San Francisco will invoke the Supreme Court’s landmark ruling from last month that weakened federal regulators’ power in its upcoming case challenging federal wastewater discharge regulations, according to a brief that the city filed with the high court on July 19.
The city is arguing that Environmental Protection Agency (EPA) officials misinterpreted a provision of the federal Clean Water Act of 1972 when they issued a discharge permit. In issuing the permit, the officials deviated from the framework of the statute so much that they revived the old regulatory approach that the law had replaced, according to the city.
The Loper Bright ruling is expected to be widely cited in lawsuits challenging federal regulations. It’s also expected to make it more difficult for government officials to generate new regulations.
The issue in the case, known as City and County of San Francisco v. EPA, is whether the agency is allowed to impose vague limitations on how much pollution may be present in wastewater discharged by water utilities.
The Supreme Court granted the city’s petition without comment on May 28. Oral arguments in the case haven’t yet been scheduled but are expected to take place at some point during the court’s new term, which begins in October.
According to the city, its most recent permit is one of many issued across the country that failed to notify the permit holders about what they must do to comply with the Clean Water Act.
The city’s permit states that San Francisco may not cause or contribute to “exceedances” of water quality standards. Instead of simply advising the city “how much it needs to control its discharges to comply with the Act,” the EPA’s “generic prohibitions leave the City vulnerable to enforcement based on whether the Pacific Ocean meets state-adopted water quality standards,” the petition states.
In July 2023, a divided U.S. Court of Appeals for the Ninth Circuit rejected San Francisco’s appeal and affirmed the EPA’s power to specify generic limits or “general narrative prohibitions” on discharges under the Clean Water Act.

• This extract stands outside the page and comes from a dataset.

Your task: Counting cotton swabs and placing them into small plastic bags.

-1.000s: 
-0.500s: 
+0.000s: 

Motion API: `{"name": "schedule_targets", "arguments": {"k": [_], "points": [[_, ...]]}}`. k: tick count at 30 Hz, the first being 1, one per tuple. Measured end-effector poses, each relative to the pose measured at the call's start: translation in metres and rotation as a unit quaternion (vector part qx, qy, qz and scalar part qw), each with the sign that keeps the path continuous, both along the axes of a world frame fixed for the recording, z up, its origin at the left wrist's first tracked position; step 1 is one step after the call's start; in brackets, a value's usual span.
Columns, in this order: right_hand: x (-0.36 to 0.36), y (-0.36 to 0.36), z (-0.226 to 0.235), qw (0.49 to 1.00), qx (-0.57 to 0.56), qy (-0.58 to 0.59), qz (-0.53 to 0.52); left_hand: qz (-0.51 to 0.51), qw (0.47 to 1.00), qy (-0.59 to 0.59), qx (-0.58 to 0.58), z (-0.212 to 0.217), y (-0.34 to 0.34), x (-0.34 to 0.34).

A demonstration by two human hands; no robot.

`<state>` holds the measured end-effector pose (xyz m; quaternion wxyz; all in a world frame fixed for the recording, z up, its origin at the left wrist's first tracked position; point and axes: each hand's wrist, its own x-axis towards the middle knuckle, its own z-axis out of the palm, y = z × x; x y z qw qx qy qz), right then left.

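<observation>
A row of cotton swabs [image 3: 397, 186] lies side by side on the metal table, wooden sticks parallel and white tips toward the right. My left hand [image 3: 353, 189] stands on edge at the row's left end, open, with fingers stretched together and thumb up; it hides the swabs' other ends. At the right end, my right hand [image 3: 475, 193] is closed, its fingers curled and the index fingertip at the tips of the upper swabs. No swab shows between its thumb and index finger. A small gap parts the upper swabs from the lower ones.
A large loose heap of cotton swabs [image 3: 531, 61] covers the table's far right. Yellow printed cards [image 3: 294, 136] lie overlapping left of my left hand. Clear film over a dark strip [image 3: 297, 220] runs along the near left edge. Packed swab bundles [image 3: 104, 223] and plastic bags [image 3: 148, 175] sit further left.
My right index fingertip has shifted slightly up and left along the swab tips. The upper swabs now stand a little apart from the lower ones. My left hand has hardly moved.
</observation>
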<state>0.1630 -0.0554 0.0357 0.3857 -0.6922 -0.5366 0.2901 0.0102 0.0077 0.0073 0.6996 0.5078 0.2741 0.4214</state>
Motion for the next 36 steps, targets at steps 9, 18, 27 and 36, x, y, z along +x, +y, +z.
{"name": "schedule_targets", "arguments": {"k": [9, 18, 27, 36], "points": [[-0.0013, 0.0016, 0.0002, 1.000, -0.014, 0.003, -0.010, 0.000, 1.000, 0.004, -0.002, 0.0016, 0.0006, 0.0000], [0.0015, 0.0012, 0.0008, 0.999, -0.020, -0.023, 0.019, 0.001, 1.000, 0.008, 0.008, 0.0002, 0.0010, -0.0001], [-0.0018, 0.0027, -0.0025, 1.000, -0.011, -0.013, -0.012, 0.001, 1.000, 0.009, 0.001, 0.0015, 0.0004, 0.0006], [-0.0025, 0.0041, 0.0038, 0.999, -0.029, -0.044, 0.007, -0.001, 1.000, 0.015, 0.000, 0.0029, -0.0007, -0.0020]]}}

The permit issued to the city is sufficiently specific, she wrote.
For example, it states that the discharged water cannot adversely affect the pH of the water into which it is released and that “floating particulates and grease and oil shall not be visible,” Ms. Prelogar wrote.
When the EPA renewed the city’s permit “to discharge treated effluent into the Pacific Ocean ... EPA imposed conditions that require the City to avoid any discharge that causes or contributes to a violation of water quality standards.”
Effluent is liquid waste or sewage discharged into a body of water.
The Ninth Circuit erred in upholding the permit conditions which “impermissibly measure the City’s compliance based on whether the receiving waters meet water quality standards, instead of whether the City’s discharges meet effluent limitations,” according to the brief.
The agency’s interpretation of the Clean Water Act makes it difficult to comply because “a waterbody’s ability to meet water quality standards at any time depends on pollutants that all sources—not just San Francisco—contribute.”
This means that the city doesn’t have the advanced notice it needs to “control its discharges to comply with the Generic Prohibitions,” the brief states.
On June 4, the Supreme Court directed the EPA to file its brief on the merits by Aug. 26.
The U.S. Department of Justice, which is representing the EPA, didn’t respond by publication time to a request by The Epoch Times for comment.